ECLI:NL:RBDHA:2024:15676
Rechtbank Den Haag
- Tussenuitspraak
- A.S. Gaastra
- Rechtspraak.nl
Tussenuitspraak inzake de afwijzing van een aanvraag voor een machtiging tot voorlopig verblijf (mvv) en de beoordeling van bijkomende elementen van afhankelijkheid
In deze tussenuitspraak beoordeelt de rechtbank het beroep van eiser tegen de afwijzing van zijn aanvraag voor een machtiging tot voorlopig verblijf (mvv). De minister heeft deze aanvraag met het besluit van 19 december 2022 afgewezen. Met het bestreden besluit van 1 december 2023 op het bezwaar van eiser is de minister bij de afwijzing van de aanvraag gebleven. De rechtbank heeft het beroep op 22 augustus 2024 op zitting behandeld, waarbij de gemachtigde van eiser en de gemachtigde van de minister aanwezig waren.
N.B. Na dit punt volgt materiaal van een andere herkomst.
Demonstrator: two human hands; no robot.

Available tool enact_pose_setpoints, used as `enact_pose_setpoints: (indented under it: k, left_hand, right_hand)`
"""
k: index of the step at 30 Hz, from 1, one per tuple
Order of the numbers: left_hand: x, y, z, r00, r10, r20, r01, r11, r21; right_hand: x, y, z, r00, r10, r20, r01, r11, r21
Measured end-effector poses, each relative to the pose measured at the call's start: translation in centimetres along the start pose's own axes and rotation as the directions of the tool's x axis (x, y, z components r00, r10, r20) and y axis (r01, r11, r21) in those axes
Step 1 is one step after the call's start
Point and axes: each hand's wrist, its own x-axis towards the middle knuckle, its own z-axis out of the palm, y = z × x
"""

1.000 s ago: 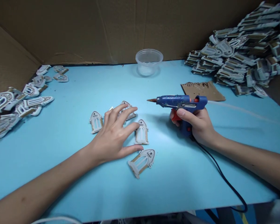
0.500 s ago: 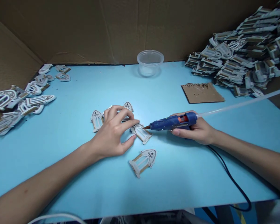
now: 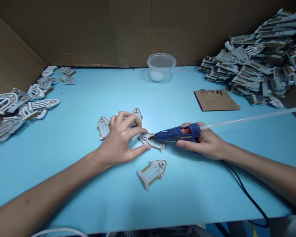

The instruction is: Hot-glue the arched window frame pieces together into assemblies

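My left hand (image 3: 120, 138) grips a small white arched window piece (image 3: 144, 139) between thumb and index finger, flat on the blue table. Wrapped in my right hand (image 3: 207, 141) is a blue glue gun (image 3: 175, 133) with a long clear glue stick in its back. The gun's nozzle points left and is over the held piece. Another window piece (image 3: 103, 127) lies left of my left hand, and one more (image 3: 137, 113) is partly hidden behind its fingers. Nearer the front edge rests a grey-white window piece (image 3: 153, 172) with brown sides.
A clear plastic cup (image 3: 161, 67) stands at the back. A torn cardboard piece (image 3: 216, 100) lies at right, before a large pile of window pieces (image 3: 249, 70). More pieces (image 3: 37, 93) lie at left. Cardboard walls (image 3: 93, 33) surround the blue table (image 3: 88, 197). A black cable runs at right.
The held piece has turned, its pointed end now facing left. The glue gun has moved slightly left, its nozzle farther over the piece. The view has shifted a little.
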Motion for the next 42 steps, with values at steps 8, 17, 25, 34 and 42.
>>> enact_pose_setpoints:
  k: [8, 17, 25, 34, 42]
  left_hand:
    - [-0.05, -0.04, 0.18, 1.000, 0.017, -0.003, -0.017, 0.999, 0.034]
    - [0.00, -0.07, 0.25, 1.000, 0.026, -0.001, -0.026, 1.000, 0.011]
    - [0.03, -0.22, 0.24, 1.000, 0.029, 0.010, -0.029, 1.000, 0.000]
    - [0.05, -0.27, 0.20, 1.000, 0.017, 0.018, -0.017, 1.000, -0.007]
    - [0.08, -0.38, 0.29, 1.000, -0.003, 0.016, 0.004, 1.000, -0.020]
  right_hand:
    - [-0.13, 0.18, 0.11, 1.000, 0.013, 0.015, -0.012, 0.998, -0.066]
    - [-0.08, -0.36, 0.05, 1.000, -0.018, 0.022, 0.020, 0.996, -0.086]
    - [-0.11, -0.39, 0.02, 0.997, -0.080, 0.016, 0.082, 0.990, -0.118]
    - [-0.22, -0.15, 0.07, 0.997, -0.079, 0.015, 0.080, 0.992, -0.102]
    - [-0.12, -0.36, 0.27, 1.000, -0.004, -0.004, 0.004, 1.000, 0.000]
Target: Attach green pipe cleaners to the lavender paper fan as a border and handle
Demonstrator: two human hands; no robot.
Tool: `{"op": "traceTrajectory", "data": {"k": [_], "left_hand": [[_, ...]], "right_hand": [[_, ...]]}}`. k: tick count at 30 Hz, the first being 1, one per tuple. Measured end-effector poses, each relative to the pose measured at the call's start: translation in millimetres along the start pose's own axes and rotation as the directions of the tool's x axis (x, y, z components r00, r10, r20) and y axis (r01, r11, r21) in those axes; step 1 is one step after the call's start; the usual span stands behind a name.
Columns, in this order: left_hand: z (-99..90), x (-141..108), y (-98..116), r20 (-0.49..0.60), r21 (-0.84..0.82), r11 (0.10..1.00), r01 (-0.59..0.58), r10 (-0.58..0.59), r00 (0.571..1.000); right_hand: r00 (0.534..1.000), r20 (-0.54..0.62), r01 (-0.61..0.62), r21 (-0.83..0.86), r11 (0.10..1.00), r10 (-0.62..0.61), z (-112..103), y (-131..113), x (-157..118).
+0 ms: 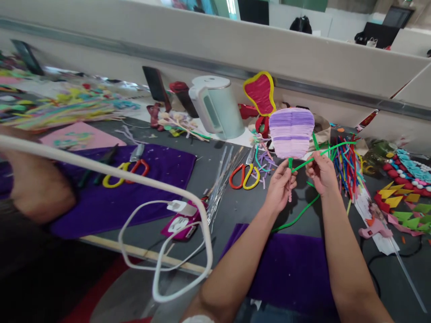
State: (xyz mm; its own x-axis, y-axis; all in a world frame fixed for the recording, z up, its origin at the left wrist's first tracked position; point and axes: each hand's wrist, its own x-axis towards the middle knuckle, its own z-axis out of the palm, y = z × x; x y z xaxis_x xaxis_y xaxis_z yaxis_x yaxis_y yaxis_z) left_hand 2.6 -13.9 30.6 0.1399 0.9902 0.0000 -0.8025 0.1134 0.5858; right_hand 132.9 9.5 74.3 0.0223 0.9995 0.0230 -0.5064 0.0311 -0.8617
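My left hand (280,185) is closed on the short stem of a petal-shaped piece (291,132), striped in purple and pale pink, which looks made of pipe cleaners. The piece stands up above my fingers. My right hand (320,172) pinches a green pipe cleaner (340,146) that crosses the stem and sticks out to the right. Green also shows around the stem at my left fingertips; how far it wraps is hidden. Another green strand (299,215) curves over the table below my hands. A purple cloth (292,269) lies under my forearms.
Scissors (244,172) and thin metal wires (222,188) lie left of my hands. Behind stand a kettle (217,107) and a red, yellow-edged piece (261,94). Coloured pipe cleaners (350,170) and a pink glue gun (375,229) are right. A white cable (141,179) crosses before another person's arm (40,184).
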Motion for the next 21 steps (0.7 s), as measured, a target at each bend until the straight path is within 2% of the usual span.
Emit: {"op": "traceTrajectory", "data": {"k": [7, 12, 17, 21], "left_hand": [[1.0, 3, 0, -0.025, -0.004, 0.997, -0.081, 0.081, 0.996], [-4.9, 6, 6, -0.031, 0.010, 0.995, -0.095, 0.095, 0.995], [-15.1, 12, 9, -0.055, 0.000, 0.995, -0.102, 0.102, 0.993], [-17.3, 13, 9, -0.042, 0.003, 0.996, -0.088, 0.088, 0.995]], "right_hand": [[1.000, -0.005, 0.014, -0.024, 1.000, -0.014, 9, 2, -3], [0.985, 0.156, 0.119, -0.273, 0.954, -0.078, 32, 18, -13], [0.974, 0.093, 0.222, -0.553, 0.803, -0.206, 40, 39, -13], [0.962, 0.111, 0.255, -0.700, 0.667, -0.251, 37, 36, -15]]}}
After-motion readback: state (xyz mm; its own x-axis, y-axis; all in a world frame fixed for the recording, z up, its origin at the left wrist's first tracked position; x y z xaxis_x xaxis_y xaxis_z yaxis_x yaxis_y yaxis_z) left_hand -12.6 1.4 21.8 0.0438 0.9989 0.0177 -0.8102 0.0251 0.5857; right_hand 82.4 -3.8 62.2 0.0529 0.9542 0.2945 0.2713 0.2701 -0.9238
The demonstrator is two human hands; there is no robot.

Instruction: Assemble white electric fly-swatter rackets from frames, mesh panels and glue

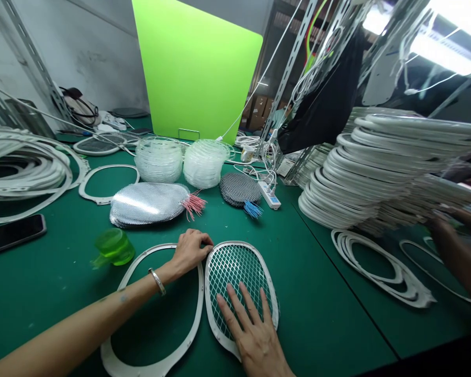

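Note:
A white oval racket frame [273,285] with a metal diamond mesh [235,267] lies flat on the green table in front of me. My right hand [257,337] rests on the lower part of the mesh, fingers spread. At the frame's upper left rim, my left hand [192,247] is closed with its fingertips pinched on the edge. Left of it lies an empty white frame [198,314], under my left wrist and forearm. Beyond my hands are a stack of silvery mesh sheets [149,203] with red strands and a dark mesh stack [239,188] with blue strands.
A green tape roll [115,246] and a phone [13,235] lie at left, near piled white frames [27,167]. Two clear ring stacks [159,159] stand behind. A power strip [269,195] lies right of centre. Tall frame stacks [361,173] and another person's hand [449,235] are at right.

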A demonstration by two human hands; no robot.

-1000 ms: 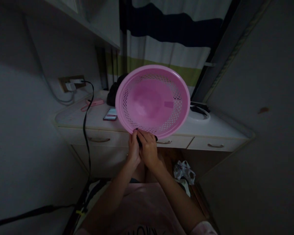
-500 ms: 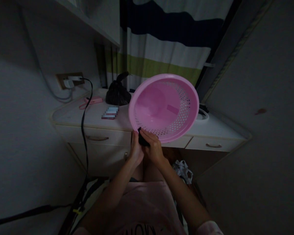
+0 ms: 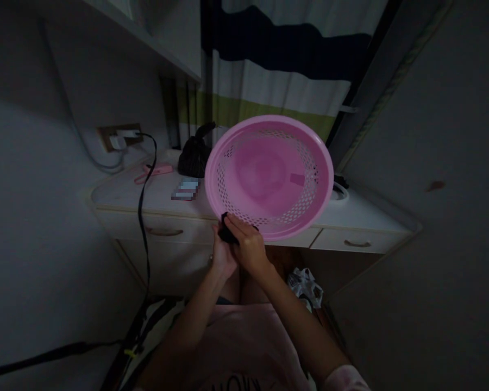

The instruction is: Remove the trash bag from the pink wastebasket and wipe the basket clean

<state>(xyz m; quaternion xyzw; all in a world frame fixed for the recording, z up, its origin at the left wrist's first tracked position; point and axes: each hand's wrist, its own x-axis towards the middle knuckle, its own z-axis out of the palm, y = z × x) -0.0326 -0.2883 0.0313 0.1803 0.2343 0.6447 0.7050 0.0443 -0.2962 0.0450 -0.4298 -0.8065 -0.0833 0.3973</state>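
Note:
A large pink plastic basket [image 3: 264,168] with perforated sides is tilted so that its inside faces me, above the white desk. At its lower left rim, my right hand [image 3: 248,241] presses a black cloth [image 3: 228,232] with its fingers. My left hand [image 3: 223,255] is just left of it, closed around the lower left edge of the basket and the cloth. The left fingertips are partly hidden behind the rim and cloth.
On the white desk [image 3: 155,198] are a black plastic bag [image 3: 193,157], a blurred-out flat item [image 3: 186,189] and a pink strapped object [image 3: 161,170]. A black cable [image 3: 140,206] hangs at the left. A plastic bag [image 3: 306,285] lies below.
The basket has turned to face me more and its rim has shifted a little left. Both hands and the black cloth have moved slightly left along with it.

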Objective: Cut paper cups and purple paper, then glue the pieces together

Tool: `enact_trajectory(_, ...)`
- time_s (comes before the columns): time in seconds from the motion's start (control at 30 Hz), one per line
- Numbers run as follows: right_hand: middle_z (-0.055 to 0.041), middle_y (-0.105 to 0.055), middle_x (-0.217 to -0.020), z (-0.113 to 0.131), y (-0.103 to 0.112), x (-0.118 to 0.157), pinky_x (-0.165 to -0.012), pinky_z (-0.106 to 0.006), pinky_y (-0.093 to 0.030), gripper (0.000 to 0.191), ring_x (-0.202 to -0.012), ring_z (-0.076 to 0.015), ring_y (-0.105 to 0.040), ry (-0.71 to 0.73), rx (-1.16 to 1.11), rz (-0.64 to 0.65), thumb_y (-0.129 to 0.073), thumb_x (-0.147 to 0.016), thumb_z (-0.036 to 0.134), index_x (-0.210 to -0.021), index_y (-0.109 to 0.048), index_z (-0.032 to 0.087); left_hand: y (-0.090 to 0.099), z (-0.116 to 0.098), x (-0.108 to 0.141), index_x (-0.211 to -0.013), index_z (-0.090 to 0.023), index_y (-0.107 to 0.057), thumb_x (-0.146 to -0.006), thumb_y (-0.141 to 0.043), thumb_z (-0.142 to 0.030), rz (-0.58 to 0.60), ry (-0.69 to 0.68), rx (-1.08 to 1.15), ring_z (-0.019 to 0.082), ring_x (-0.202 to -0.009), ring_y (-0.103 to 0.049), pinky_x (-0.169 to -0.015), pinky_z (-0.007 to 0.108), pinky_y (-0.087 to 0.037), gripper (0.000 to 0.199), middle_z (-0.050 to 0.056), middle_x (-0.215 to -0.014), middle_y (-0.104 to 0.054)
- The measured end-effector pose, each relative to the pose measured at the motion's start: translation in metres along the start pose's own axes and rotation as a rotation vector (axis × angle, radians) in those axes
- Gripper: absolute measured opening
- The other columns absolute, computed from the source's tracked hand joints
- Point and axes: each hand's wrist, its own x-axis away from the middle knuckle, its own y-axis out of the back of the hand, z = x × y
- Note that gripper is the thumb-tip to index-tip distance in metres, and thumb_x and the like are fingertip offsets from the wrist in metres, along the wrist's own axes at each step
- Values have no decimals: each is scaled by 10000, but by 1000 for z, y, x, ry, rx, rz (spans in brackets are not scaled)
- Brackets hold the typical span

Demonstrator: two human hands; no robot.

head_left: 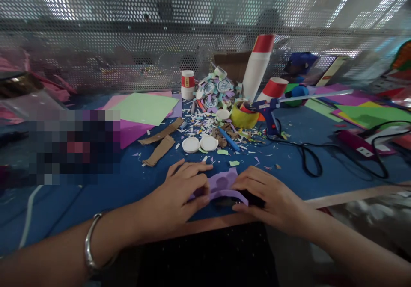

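A piece of purple paper [221, 181] is bent into a curve near the table's front edge, with a narrow curved strip along its near side. My left hand [180, 190] pinches its left end between thumb and bent forefinger, the other fingers stretched over the table. At the right end, the fingers and thumb of my right hand [272, 197] close around the paper. Something dark [253, 198] shows under my right palm; its kind is hidden. Beyond my hands lie two white paper discs [199, 144], a blue pen [229, 139] and cardboard strips [160, 150].
Paper scraps surround a pile of decorated paper pieces [215, 88]. Right of it are yellow tape [244, 115], stacked paper cups [257, 71] and a glue gun [271, 113], its cord trailing right past a power strip [356, 143]. Coloured sheets [144, 107] lie left.
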Motion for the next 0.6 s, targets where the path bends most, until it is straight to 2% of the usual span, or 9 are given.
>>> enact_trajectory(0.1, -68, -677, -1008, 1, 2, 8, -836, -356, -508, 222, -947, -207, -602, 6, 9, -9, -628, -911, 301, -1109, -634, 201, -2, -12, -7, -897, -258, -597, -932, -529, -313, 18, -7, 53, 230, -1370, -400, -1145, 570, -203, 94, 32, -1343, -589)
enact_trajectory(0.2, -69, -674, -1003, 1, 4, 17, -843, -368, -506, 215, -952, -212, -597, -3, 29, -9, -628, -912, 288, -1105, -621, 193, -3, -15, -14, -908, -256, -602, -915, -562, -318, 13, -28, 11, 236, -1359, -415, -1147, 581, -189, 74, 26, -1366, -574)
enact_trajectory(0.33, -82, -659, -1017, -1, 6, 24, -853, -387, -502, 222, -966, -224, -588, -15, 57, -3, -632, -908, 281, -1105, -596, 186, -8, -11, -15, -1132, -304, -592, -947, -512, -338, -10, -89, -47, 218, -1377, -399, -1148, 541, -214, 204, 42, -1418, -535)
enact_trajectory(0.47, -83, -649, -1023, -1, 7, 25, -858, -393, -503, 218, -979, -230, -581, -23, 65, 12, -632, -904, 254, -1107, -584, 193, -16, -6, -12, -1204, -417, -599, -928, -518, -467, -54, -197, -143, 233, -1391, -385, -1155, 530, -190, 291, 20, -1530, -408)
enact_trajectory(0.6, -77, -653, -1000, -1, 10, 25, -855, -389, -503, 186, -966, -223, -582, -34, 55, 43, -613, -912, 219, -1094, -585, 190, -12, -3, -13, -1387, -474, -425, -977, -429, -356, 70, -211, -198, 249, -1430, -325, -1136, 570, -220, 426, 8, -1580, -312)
De rechtbank concludeert dat het bestreden besluit een motiveringsgebrek bevat. De minister heeft niet kenbaar en integraal afgewogen hoe de mate van emotionele afhankelijkheid meespeelt in de beoordeling van de vraag of sprake is van bijkomende elementen van afhankelijkheid. De rechtbank stelt de minister in de gelegenheid dit motiveringsgebrek via een bestuurlijke lus te herstellen. De rechtbank legt uit hoe zij tot dit oordeel komt en welke gevolgen dit oordeel heeft.
De rechtbank oordeelt dat de minister terecht heeft vastgesteld dat eiser niet voldoet aan de voorwaarden van het jongvolwassenenbeleid. Eiser heeft in Turkije gewerkt en is daardoor niet meer afhankelijk van zijn ouders. De rechtbank stelt vast dat de minister de gezinsband als verbroken heeft beschouwd, wat de rechtbank bevestigt. De rechtbank benadrukt dat de minister een integrale beoordeling moet maken van alle feiten en omstandigheden, inclusief de emotionele afhankelijkheid tussen eiser en referente. De rechtbank biedt de minister de gelegenheid om het gebrek te herstellen en houdt verdere beslissingen aan tot de einduitspraak op het beroep.